Excerpts from a dataset:
┏━━
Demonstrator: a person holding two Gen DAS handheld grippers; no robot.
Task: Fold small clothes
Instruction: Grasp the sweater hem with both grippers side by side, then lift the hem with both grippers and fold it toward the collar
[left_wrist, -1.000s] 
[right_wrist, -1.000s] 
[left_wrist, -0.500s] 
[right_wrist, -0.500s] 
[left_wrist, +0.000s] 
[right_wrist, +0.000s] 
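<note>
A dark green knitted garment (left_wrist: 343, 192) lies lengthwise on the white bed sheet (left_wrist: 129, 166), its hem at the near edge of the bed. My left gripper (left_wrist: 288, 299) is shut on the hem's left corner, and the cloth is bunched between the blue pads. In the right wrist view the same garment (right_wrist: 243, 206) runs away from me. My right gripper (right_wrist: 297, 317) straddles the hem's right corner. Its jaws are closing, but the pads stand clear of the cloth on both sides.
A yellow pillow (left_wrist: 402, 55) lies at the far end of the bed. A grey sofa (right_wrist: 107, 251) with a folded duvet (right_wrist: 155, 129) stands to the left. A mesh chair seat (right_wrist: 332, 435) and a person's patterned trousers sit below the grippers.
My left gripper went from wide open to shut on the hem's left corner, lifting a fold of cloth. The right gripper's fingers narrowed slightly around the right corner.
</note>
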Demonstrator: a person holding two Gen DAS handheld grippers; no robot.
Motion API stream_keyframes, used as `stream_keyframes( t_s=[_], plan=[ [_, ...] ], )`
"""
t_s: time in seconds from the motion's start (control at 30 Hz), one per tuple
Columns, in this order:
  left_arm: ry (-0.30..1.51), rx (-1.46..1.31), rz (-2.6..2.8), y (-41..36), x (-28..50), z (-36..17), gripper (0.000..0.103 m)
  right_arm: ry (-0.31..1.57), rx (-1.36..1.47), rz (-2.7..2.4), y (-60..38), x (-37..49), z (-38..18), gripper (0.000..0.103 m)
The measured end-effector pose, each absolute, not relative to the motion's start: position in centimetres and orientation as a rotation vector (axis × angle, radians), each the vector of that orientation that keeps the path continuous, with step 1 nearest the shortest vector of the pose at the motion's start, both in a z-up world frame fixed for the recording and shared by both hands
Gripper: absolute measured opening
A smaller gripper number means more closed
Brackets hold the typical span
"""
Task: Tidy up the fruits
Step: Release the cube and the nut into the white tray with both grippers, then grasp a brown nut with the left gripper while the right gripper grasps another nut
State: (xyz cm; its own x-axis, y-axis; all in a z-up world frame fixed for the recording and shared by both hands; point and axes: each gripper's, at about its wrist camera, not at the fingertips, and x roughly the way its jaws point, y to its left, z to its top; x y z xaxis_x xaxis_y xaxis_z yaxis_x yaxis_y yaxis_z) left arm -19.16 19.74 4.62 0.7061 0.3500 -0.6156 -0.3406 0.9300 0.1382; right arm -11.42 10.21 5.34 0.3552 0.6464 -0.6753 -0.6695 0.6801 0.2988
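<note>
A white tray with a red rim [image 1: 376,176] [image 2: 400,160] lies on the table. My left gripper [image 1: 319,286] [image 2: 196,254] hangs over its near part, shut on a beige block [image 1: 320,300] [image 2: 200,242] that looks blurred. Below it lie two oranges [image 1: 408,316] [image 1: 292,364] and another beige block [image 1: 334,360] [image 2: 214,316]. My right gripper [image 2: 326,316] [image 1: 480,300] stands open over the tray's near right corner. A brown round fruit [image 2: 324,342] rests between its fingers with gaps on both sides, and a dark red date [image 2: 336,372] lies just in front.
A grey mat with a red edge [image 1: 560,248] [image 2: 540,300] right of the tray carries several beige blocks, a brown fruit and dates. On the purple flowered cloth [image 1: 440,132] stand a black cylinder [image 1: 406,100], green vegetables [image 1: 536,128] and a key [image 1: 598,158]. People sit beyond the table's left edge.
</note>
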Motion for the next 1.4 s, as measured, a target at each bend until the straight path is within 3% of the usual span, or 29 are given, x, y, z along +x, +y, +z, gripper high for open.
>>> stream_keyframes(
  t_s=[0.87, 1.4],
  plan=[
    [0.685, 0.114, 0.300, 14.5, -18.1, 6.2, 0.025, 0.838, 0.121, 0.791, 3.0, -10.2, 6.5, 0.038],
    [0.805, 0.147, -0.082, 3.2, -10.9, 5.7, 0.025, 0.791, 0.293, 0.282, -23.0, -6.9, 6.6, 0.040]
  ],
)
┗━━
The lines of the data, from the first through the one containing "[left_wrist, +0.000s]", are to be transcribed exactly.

Solution for this problem ::
Demonstrator: a person holding two Gen DAS handheld grippers; no robot.
Task: Fold small clothes
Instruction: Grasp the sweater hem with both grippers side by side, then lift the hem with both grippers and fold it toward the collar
[left_wrist, -1.000s] 
[right_wrist, -1.000s] 
[left_wrist, -0.500s] 
[right_wrist, -0.500s] 
[left_wrist, +0.000s] 

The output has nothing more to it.